Work to complete
Retype every line from the start of the data down to and including the line with "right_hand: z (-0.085". Skip the pictures.
─── Data ───
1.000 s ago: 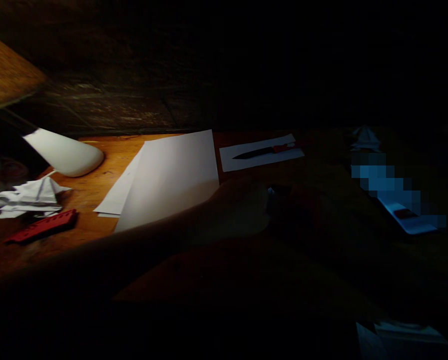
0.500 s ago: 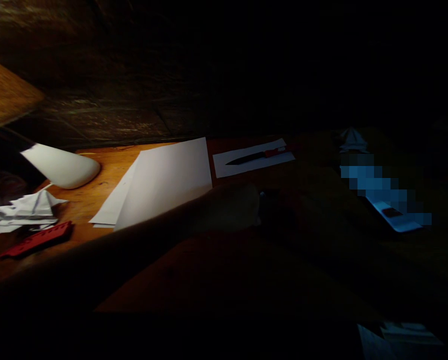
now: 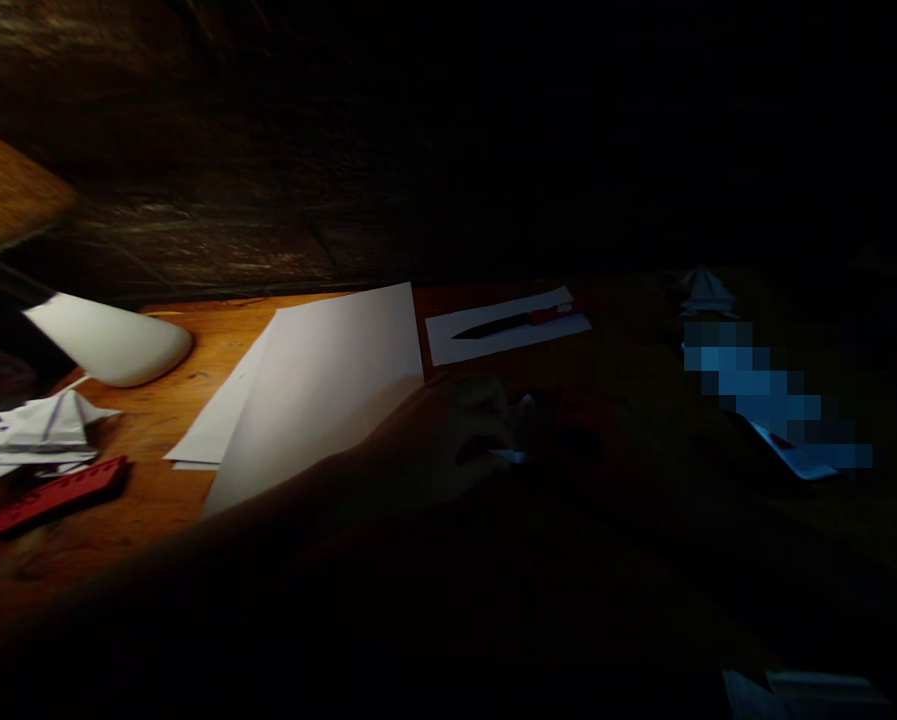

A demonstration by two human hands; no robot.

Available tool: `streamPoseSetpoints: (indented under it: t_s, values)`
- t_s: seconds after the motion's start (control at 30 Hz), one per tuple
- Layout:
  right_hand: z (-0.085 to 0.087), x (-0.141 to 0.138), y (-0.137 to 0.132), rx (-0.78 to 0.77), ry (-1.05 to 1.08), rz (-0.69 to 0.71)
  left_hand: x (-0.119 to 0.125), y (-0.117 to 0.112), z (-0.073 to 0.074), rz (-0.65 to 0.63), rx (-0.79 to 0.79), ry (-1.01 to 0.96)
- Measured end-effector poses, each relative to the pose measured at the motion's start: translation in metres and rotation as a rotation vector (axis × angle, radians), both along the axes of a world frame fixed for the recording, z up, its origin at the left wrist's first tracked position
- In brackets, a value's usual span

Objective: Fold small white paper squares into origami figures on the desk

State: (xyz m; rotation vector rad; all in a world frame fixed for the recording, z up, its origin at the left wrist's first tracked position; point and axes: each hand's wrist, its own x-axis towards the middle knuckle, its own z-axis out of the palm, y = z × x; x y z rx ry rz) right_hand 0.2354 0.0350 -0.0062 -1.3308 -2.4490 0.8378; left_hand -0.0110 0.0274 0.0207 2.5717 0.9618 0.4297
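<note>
My left hand (image 3: 459, 425) reaches in from the lower left, dim but visible, with its fingers curled. Small pale bits of what looks like folded paper (image 3: 509, 456) show at its fingertips; the rest is lost in shadow. My right hand (image 3: 594, 435) is a faint dark shape just right of it, its fingers too dark to make out. Beneath and beyond the left forearm lie large white sheets of paper (image 3: 335, 360). Past the hands, a knife (image 3: 497, 322) with a dark blade and red handle rests on a white paper strip (image 3: 448, 348).
At left stand a lamp's white base (image 3: 129, 345) and its shade (image 3: 9, 200). Crumpled or folded paper (image 3: 39, 430) and a red slotted object (image 3: 54, 495) lie nearby. On the right are a folded paper piece (image 3: 707, 290) and a lit, partly pixelated phone-like object (image 3: 808, 465).
My left hand now shows more clearly, with the pale bits at its fingertips exposed. The forearm sits somewhat lower over the sheets, and the view has shifted slightly.
</note>
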Motion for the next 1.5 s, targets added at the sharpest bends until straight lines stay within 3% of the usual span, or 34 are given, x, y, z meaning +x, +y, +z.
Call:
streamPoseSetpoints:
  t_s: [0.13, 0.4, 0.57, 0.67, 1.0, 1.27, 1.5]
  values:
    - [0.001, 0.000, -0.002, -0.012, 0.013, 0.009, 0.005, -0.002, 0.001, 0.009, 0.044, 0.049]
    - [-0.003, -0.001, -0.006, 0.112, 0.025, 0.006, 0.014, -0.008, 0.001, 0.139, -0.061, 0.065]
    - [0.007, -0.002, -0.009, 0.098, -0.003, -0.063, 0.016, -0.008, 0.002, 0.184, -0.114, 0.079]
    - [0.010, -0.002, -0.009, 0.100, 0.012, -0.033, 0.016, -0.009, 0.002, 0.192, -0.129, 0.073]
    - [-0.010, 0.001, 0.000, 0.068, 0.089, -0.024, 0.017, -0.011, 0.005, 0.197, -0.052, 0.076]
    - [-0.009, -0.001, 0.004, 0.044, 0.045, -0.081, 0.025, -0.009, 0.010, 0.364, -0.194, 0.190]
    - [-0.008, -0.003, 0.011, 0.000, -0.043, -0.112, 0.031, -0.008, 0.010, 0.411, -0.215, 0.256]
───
Output for this exercise
1.000 s ago: 
0.500 s ago: 
now: 

A demonstration by two human hands; no robot.

Available tool: `streamPoseSetpoints: (indented under it: t_s, values)`
- t_s: seconds after the motion's start (control at 30 Hz), one per tuple
- Layout:
  right_hand: z (-0.085 to 0.087), x (-0.141 to 0.138), y (-0.137 to 0.132), rx (-0.78 to 0.77), ry (-1.05 to 1.08), rz (-0.69 to 0.71)

The answer requires no further additions.